On écoute si peu dans notre monde plein de bruit. On regarde et on
passe…, dans tous les domaines.
"Tout ouïe"
LG :
Je crois que les luthiers regardent ce
film d’un œil averti. Les questions qui ont suivi une projection à
Mirecourt, grand centre de lutherie, en étaient le reflet : ‘le sitar
n’a donc pas d’ouïe, comme le violon et la guitare?’ D’autres publics y
observent les gestes magnifiques des maîtres-artisans, la vie dans un
atelier qui n’est pas coupé de la famille ni de la rue, la transmission
du savoir ; ils écoutent les sons du travail – plutôt qu’une interview
artificielle, car on ne raconte pas sa vie quand on travaille.
LG :
La lutherie en Inde ne saurait
s’industrialiser, c’est ce que dit Ayub, car il travaille sur des
matériaux toujours différents et produit des instruments uniques. La
protection de l’environnement a impulsé l’utilisation de matériaux
nouveaux : les décorations en ivoire ont été remplacées par du
plastique ; l’os des chevalets a succédé à la corne de cerf sambar
; le teck est très coûteux, mais aussi plus difficile à travailler. Ces
évolutions lentes sont la preuve que la lutherie s’adapte et reste bien
vivante dans sa tradition. Tradition ne signifie pas immobilisme - au
contraire. Elle suppose une grande inventivité.
"Des Pieds et des Mains"
LG :
La musique savante, surtout la musique du
Nord de l’Inde, est bien vivante en Inde. Un musicien doit y consacrer
son temps et son énergie dans un monde envahi de distractions. De nos
jours, les jeunes musiciens vont à l’université pour acquérir un métier
plus rentable, si besoin est.
LG :
Les musiques et danses de Bollywood ou de
Bhangra sont imprégnées de mondialisation et trouvent leur public, et
leur revenus, essentiellement hors de l’Inde. Ce qui intéresse un public
indien dans les films de Bollywood est leur occidentalisation. Nous
avons été partie prenante de bals multiculturels en France où notre
danseuse classique de Bharata Natyam, Geeta Divin, a fait danser du
Bollywood avec finesse.
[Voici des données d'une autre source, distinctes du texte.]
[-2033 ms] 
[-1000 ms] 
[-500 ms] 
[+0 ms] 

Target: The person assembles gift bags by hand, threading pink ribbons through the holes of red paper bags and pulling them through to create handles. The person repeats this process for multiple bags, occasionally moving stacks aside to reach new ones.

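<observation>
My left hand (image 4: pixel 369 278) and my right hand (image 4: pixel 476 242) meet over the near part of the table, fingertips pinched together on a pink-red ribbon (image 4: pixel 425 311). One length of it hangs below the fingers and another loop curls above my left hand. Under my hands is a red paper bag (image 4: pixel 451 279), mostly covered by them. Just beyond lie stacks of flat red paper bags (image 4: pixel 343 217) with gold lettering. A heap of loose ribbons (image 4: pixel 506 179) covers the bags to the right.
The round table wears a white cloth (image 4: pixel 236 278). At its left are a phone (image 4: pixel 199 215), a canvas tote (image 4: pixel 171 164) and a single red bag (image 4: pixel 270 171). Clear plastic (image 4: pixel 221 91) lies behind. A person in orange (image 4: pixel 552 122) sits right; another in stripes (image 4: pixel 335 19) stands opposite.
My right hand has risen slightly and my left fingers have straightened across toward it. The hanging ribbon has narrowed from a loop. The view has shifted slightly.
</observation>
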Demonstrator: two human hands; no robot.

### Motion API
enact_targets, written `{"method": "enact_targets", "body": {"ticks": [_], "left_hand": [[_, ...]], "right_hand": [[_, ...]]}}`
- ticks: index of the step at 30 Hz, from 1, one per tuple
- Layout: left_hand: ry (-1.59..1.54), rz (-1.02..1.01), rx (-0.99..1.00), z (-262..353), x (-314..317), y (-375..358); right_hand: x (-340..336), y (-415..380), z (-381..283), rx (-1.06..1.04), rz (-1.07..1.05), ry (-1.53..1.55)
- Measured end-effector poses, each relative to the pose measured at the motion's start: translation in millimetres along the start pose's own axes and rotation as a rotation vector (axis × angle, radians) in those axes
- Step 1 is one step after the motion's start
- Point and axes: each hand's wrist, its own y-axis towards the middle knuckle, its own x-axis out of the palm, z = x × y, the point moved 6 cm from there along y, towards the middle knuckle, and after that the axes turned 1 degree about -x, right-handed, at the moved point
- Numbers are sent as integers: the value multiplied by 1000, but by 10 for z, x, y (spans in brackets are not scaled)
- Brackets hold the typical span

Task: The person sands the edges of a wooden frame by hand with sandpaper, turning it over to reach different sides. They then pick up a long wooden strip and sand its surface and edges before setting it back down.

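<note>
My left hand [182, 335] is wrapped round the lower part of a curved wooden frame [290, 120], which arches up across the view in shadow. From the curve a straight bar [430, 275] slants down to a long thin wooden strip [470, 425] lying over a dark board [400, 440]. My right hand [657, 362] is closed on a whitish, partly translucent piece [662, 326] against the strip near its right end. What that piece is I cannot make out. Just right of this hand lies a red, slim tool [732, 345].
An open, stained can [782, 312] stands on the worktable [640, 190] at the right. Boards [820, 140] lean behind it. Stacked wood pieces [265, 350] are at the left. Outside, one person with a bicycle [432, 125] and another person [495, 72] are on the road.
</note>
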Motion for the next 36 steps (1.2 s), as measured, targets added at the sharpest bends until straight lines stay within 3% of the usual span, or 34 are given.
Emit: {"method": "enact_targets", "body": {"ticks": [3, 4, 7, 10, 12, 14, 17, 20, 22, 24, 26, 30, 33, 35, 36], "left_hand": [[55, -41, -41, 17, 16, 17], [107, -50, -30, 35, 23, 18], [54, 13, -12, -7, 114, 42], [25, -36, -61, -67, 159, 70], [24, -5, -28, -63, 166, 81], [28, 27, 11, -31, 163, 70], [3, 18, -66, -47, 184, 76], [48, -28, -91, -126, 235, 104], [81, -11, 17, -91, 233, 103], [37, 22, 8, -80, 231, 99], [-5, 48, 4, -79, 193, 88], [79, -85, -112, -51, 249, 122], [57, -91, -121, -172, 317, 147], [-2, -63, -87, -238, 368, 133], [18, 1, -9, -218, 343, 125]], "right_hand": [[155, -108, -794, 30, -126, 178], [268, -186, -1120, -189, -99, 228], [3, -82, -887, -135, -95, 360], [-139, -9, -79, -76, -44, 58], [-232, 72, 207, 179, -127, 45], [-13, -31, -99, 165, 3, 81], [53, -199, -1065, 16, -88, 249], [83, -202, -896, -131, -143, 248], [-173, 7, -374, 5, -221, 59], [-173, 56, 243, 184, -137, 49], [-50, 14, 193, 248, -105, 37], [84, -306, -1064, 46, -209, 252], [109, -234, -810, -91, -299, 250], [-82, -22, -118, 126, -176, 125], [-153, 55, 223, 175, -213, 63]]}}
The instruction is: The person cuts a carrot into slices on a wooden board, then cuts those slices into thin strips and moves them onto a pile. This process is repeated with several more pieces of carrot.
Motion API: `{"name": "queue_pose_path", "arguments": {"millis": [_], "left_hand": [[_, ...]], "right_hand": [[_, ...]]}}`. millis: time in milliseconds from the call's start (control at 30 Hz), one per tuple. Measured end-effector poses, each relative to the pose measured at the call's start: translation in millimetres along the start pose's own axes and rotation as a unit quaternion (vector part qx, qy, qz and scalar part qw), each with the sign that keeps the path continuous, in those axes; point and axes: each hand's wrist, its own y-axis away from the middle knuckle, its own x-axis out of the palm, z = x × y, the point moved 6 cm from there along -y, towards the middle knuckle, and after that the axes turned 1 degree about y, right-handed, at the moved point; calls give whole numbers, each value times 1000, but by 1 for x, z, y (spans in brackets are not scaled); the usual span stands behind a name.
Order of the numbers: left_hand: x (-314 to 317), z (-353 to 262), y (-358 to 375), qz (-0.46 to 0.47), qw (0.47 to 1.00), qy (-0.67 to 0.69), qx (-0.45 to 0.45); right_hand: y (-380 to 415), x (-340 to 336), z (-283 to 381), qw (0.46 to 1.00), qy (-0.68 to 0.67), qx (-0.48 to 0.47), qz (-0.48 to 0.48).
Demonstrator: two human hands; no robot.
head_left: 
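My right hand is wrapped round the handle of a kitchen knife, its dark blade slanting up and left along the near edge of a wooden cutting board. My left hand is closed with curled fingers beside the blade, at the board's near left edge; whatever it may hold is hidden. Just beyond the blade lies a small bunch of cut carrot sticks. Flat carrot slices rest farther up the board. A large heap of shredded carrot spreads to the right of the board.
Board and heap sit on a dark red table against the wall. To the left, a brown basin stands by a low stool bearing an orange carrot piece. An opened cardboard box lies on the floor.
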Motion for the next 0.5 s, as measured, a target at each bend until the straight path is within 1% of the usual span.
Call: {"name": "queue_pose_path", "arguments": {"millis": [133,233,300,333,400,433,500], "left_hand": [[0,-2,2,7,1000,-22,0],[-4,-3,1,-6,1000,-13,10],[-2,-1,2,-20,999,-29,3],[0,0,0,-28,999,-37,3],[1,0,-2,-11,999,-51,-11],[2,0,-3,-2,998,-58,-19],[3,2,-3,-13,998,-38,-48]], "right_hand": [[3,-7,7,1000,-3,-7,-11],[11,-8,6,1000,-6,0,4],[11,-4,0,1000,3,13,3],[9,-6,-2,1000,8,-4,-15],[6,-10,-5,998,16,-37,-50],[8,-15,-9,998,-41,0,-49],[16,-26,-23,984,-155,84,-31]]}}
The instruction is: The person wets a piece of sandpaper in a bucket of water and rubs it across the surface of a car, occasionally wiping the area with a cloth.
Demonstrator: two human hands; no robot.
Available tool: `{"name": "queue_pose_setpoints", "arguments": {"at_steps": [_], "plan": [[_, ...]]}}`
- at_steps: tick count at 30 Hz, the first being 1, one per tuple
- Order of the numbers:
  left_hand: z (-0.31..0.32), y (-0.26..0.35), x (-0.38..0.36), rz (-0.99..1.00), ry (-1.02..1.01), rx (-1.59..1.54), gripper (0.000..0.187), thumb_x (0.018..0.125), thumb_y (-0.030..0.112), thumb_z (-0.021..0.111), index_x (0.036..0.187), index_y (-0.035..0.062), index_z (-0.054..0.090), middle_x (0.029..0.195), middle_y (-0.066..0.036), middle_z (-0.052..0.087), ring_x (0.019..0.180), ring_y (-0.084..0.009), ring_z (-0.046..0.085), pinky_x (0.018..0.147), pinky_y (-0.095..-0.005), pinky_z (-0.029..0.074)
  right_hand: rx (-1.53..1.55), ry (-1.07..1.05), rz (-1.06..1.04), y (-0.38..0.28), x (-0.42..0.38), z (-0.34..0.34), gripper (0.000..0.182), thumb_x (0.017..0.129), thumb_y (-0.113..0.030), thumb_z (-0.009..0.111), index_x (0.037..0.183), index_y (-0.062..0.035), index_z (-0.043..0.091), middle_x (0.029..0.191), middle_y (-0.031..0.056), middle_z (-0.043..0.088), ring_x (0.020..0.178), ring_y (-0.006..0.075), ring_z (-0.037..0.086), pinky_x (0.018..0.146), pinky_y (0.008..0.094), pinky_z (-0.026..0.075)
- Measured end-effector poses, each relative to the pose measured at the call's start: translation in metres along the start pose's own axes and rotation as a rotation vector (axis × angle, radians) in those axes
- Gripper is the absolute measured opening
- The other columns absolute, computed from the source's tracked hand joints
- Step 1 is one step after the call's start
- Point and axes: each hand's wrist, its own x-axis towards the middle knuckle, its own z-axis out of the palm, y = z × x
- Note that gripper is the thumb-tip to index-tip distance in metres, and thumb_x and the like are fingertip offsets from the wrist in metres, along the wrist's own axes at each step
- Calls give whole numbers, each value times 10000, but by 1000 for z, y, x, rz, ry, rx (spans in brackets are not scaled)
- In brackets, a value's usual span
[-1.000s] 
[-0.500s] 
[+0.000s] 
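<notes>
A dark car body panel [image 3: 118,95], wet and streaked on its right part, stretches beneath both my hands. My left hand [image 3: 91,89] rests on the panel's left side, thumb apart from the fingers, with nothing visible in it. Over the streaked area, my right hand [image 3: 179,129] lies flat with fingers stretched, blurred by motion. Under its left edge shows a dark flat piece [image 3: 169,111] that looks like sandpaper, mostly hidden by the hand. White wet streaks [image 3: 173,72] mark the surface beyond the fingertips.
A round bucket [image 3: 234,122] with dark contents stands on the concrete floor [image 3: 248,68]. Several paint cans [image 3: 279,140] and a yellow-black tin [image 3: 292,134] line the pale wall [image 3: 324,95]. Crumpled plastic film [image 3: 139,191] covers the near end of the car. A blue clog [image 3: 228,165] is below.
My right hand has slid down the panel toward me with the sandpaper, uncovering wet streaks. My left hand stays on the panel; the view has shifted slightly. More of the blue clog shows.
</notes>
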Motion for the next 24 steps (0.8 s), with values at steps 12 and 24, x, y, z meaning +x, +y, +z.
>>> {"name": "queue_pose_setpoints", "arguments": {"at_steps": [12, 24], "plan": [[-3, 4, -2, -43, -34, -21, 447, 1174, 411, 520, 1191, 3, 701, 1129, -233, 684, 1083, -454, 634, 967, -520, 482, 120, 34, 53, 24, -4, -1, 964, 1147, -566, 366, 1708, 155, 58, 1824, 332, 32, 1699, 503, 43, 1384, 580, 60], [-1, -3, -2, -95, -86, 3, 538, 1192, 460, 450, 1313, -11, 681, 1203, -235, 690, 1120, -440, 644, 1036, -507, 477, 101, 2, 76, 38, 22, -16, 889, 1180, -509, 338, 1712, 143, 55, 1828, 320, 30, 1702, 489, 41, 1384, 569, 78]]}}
Une mode, à mon sens. Tout le monde peut
atteindre à une culture de qualité et sans priorité commerciale,
parallèlement à des cultures populaires urbaines ou rurales. Encore
faut-il en offrir un éventail d’écoute.
LG :
Je travaille actuellement à un troisième
documentaire sur des traditions éphémères en Inde, leur dimension
sociale, environnementale et artistique. Kalavistar souhaite des jours
plus propices à une culture enrichissante.